Below are records; how many of their lines contain "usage"? Reply with the number and no other words.

# Saved entries
━━━━━━━━━━━━━━━━━━━━
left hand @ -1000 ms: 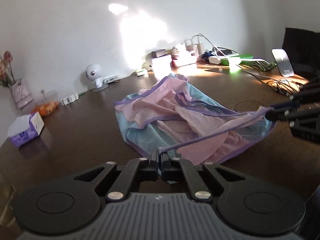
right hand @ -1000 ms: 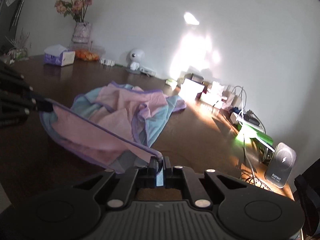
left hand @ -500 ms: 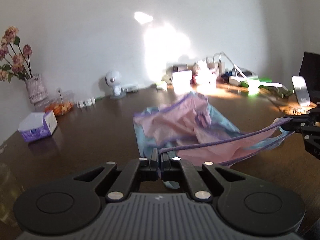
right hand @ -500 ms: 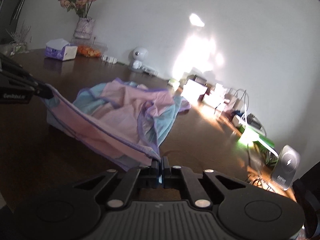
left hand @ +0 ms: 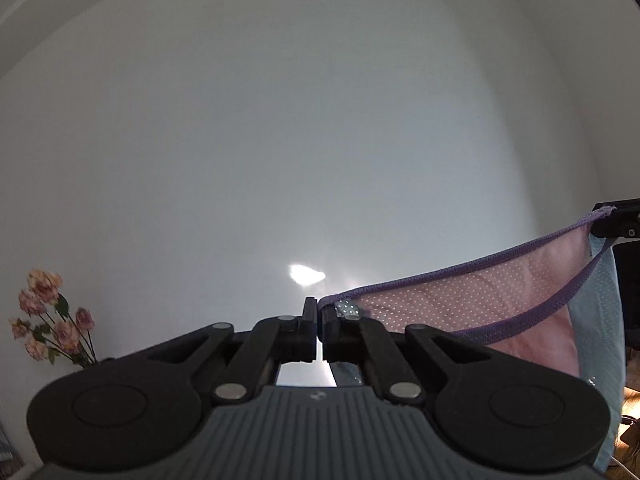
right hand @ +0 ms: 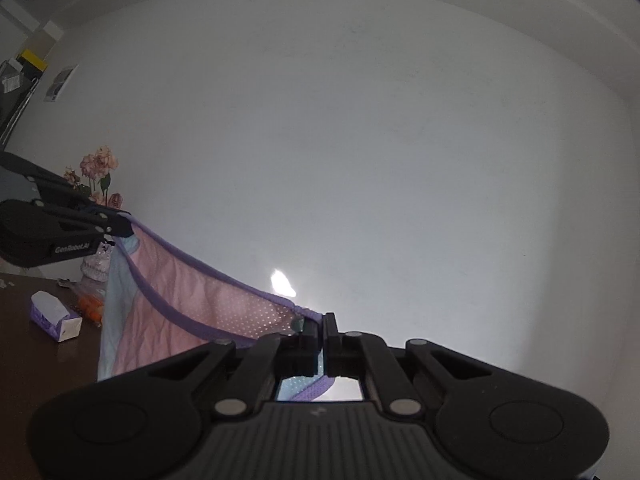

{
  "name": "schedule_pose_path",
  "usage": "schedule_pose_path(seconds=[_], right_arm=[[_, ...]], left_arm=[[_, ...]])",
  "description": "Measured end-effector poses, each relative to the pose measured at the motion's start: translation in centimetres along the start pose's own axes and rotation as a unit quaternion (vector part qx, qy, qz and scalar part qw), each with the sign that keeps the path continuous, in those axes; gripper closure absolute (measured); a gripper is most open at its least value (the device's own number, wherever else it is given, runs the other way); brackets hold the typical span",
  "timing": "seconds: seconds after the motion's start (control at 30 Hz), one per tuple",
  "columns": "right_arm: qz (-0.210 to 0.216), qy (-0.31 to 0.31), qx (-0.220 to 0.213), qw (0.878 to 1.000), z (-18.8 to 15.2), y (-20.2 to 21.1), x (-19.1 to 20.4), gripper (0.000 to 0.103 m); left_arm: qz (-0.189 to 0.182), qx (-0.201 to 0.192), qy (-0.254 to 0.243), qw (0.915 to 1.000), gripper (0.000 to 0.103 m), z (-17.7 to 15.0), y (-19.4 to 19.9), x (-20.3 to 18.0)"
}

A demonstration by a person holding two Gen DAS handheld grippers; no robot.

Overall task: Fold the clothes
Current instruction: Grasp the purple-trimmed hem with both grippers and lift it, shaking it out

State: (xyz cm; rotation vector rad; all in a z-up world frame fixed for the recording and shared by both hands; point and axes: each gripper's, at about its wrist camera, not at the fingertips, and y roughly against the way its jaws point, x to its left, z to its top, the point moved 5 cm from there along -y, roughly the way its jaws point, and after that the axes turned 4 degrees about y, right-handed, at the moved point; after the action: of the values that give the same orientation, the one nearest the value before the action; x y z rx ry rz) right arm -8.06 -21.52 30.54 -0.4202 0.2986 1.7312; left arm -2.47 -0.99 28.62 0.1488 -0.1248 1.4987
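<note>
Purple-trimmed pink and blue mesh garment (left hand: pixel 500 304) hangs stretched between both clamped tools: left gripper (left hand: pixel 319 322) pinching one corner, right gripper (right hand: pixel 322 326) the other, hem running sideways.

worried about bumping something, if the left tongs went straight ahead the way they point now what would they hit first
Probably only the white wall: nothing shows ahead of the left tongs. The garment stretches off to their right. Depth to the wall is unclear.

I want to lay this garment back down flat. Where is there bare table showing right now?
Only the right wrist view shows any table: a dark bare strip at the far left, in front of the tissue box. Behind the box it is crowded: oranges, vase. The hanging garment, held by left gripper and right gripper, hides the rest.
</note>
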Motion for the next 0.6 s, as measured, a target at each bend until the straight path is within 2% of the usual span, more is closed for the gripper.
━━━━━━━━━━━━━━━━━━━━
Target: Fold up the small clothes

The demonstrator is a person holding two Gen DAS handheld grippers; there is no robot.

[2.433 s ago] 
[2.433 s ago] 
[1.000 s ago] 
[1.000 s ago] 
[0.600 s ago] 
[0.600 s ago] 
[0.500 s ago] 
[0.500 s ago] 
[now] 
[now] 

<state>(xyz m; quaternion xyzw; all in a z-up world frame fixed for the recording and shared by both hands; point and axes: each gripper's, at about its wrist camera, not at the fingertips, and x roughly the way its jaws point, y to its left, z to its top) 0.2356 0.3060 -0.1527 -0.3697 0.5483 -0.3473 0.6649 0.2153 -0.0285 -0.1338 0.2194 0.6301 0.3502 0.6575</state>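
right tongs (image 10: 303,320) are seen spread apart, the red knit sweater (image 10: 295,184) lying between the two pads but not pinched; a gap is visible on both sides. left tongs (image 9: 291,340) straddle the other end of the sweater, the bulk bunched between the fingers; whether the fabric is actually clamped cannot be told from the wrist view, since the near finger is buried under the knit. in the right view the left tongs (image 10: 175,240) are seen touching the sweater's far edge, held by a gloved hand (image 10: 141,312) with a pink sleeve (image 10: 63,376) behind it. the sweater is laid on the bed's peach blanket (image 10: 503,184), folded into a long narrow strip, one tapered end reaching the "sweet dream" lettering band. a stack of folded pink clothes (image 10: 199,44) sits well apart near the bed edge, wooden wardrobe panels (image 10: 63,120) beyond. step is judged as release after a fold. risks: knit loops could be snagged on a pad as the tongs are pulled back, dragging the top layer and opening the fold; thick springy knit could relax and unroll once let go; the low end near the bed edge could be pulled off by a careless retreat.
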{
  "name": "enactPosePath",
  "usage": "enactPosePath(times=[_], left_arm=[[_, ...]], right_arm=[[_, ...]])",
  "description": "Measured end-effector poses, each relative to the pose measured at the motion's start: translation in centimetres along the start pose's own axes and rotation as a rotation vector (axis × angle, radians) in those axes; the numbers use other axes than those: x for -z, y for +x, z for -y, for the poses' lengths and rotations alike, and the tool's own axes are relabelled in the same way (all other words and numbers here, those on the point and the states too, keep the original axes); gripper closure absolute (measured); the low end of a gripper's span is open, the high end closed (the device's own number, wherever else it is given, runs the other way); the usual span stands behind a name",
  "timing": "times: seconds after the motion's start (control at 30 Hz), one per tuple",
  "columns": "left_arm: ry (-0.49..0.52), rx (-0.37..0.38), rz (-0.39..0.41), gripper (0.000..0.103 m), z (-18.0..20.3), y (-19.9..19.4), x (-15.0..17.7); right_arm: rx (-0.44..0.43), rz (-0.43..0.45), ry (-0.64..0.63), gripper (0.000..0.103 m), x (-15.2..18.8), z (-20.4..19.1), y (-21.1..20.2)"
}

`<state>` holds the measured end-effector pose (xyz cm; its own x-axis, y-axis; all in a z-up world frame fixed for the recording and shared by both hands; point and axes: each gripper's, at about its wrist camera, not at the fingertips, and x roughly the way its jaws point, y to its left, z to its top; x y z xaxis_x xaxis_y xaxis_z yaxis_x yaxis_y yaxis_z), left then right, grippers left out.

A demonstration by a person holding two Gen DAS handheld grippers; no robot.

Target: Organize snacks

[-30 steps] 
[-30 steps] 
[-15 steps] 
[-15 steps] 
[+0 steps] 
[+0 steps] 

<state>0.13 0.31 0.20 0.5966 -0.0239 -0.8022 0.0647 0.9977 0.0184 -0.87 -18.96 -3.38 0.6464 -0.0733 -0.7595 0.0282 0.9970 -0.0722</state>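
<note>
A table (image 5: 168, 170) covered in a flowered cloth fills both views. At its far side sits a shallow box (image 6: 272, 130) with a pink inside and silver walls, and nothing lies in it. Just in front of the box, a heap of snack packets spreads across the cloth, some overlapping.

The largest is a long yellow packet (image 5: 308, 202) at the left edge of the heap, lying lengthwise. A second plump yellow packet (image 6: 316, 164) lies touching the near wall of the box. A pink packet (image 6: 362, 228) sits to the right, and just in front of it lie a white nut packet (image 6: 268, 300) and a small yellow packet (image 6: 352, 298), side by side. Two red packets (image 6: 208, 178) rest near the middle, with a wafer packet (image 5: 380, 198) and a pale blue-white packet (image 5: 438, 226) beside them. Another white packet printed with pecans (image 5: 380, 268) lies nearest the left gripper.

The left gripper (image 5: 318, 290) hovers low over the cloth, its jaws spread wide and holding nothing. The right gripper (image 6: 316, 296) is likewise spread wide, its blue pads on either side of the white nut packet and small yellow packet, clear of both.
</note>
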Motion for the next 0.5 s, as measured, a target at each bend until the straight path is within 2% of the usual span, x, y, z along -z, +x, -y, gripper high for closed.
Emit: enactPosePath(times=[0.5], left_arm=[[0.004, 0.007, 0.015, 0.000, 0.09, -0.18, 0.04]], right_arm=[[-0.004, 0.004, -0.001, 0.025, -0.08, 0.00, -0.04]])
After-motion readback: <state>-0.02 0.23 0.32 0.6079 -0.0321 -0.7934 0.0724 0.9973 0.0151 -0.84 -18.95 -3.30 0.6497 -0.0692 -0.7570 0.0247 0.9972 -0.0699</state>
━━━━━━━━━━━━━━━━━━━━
# RESPONSE FOR THIS EXERCISE
2